Reason is fundamentally limited in its ability to prove or disprove the existence of
God. The source of this inability is the lacking of any experience of God. As Kant points
out in his Critique of Pure Reason, there can be no knowledge without experience, and
any judgments made about objects that were not “given” to the mind via an experience
are not valid judgments. It is this fundamental problem that makes all proofs, which rely
solely on reason, of God’s existence or lack of existence wrong.

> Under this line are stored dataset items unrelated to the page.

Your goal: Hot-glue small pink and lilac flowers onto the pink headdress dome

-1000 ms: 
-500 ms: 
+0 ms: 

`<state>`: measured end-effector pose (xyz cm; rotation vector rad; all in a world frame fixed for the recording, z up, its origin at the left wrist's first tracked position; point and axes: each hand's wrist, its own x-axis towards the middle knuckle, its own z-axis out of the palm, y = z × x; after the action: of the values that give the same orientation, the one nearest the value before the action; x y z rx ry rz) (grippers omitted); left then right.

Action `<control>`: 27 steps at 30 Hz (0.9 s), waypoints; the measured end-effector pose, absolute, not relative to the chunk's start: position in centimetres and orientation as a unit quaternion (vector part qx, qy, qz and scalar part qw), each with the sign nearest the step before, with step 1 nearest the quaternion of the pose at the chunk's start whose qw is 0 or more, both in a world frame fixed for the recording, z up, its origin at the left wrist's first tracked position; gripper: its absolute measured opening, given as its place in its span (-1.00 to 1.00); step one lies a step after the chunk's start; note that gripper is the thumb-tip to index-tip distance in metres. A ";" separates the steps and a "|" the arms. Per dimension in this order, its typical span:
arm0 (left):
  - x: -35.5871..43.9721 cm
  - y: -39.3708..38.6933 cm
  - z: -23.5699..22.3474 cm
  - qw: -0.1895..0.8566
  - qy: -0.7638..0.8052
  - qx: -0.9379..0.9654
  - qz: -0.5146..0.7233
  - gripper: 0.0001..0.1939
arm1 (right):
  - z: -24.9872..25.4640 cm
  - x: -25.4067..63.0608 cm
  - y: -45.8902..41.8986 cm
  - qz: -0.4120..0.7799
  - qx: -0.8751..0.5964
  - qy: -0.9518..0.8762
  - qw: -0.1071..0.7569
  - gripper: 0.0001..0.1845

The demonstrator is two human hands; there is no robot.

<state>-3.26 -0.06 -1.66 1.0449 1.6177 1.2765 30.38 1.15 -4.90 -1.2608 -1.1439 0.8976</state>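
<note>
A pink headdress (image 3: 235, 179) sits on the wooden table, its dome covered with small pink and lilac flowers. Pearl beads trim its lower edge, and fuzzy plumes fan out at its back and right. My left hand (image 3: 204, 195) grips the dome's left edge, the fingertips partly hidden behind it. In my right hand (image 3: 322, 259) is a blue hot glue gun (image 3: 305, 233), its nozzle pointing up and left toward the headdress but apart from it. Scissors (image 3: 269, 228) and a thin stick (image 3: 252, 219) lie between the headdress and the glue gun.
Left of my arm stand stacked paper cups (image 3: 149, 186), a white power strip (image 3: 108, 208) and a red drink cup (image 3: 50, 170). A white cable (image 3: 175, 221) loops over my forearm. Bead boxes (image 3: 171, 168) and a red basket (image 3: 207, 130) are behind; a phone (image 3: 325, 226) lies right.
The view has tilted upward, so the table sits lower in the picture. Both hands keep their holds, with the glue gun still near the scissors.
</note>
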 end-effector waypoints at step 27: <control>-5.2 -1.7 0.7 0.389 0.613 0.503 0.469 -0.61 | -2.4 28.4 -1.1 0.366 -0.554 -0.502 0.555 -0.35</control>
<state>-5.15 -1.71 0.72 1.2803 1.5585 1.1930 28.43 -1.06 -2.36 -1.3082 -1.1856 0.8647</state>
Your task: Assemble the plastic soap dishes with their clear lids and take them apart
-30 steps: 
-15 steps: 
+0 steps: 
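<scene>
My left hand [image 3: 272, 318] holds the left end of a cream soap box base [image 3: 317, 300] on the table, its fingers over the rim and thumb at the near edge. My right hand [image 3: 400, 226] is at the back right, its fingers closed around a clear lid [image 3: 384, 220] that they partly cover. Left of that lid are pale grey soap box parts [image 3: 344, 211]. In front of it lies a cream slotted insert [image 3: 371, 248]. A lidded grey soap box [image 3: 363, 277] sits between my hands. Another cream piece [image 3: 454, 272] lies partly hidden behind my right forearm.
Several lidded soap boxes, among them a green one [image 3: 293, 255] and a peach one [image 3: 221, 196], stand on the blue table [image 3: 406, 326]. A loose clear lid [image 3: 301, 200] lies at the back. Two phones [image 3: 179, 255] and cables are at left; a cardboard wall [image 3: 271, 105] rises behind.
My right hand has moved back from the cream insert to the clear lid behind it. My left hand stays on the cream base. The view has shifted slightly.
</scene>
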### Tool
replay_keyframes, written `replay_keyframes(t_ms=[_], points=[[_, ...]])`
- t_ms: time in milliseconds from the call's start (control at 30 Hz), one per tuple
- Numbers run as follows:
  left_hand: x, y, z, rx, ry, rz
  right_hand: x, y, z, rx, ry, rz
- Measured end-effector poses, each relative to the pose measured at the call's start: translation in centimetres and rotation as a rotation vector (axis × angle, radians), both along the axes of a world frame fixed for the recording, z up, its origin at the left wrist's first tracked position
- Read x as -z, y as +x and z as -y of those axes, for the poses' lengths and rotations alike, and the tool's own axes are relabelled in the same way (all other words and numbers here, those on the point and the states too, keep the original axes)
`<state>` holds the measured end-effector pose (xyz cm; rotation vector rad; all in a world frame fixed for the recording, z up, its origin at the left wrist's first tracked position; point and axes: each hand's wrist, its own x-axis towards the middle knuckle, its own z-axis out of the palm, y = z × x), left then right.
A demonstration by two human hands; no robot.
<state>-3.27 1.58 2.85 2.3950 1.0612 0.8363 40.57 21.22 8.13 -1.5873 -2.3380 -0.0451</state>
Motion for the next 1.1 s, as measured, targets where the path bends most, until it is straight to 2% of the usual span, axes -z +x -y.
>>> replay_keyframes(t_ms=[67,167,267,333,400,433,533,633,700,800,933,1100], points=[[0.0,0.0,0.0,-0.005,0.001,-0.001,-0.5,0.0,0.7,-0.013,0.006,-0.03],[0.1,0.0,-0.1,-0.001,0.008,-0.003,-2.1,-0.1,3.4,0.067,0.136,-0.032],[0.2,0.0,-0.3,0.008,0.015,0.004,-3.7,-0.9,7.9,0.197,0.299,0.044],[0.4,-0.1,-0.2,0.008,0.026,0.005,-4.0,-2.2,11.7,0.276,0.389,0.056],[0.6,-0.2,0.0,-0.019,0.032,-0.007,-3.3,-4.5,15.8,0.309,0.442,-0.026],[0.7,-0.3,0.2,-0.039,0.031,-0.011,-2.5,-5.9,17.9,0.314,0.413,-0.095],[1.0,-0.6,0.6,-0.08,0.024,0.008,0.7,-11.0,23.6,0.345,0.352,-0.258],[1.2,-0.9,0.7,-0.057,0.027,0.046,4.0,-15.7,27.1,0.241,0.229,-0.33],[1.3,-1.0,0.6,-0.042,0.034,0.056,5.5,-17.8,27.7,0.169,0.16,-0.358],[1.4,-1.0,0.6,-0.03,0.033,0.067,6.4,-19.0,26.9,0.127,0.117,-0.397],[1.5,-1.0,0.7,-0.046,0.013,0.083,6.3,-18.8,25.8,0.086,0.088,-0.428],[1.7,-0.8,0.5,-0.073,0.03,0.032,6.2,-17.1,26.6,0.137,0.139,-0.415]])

The first fallacious proof we will consider is the Argument from Design. The
basis of this argument is that if one observes the world for an extended period of time, it
becomes clear that it is an intricate, highly ordered machine composed of many sub
machines which are in turn highly ordered in themselves. In addition, the world is
somewhat shaped toward human existence which suggests the mind of the Orderer is
similar to the mind of humans, although greatly more powerful. The Orderer in this case
then is God, and the God is similar to humans. The error in this proof was most famously
brought to light by Hume in his Concerning Natural Religion. If, like Hume and those
proving God’s existence, we consider God as an all-knowing, all-powerful, and all-good
being then we run into serious problems when trying to explain natural evil. By natural
evil we mean things like floods, earthquakes, and famine and not evil that comes from
men. The evil in the creation shows that the creator is either not one of the three
properties listed or does not exist. Thus the proof looks troublesome. The main point
Hume makes here is that one cannot move from the facts of the world to the existence of
a divine creator. Along with the good, there is evil, and this contradicts the pure nature of
God. A common response to this is that we cannot see all ends to such things as
earthquakes and in fact they might not be evil in the large picture. However, this does not
strengthen the proof at all, because there is no proof in saying that an event might not be
evil in some reference frame we do not have access to. The fact of the world as we see it
is that earthquakes are evil and this prevents us from establishing God’s existence based
on the facts of the world. It is important to note that this discussion does not prove that
God does not exist. It just shows that the Argument from Design does not prove God
does exist.
Kant also dispels two other types of proofs for God’s existence categorized by the
names ontological proofs and cosmological proofs. The ontological proofs proceed along
the lines of this example. Any perfect being necessarily has “existence” as one of its
qualities, because if it didn’t exist, it would not be perfect. Kant points out that the
problem with this proof is that it is taken from judgments which have no grounding in
experience, as he says in the COPR, “taken from judgments, not from the things and their
existence”. Furthermore, if we deny God exists, we deny both the subject “God” and the
predicate “exists”, therefore denying that a perfect being exists if existence is a necessary
attribute of the being is not a contradiction because nothing is left to be contradicted. That
is, we have denied the being as well as the being existing.
The last type of argument is the cosmological argument which proceeds as
follows. Everything is at rest unless it is moved, things are moving, and therefore there
must have been a first mover, God. The argument starts off with an observation about an
experience of watching things move. However, as Kant observes, it quickly moves from
experience into judgments with no experiential basis. The laws of cause and effect do not
apply outside the realm of sense experience. Any deductions about cause and effect in the
past that were not experienced have no basis as certain knowledge, only a speculative
guess. Therefore while it may seem that this chain of reasoning takes us to a first mover
or God, it does not securely do it because it relies on judgments about cause and effect
without sense experience to justify them. Another problem with this argument is that it
fails to establish the nature of the God, and therefore is quite limited.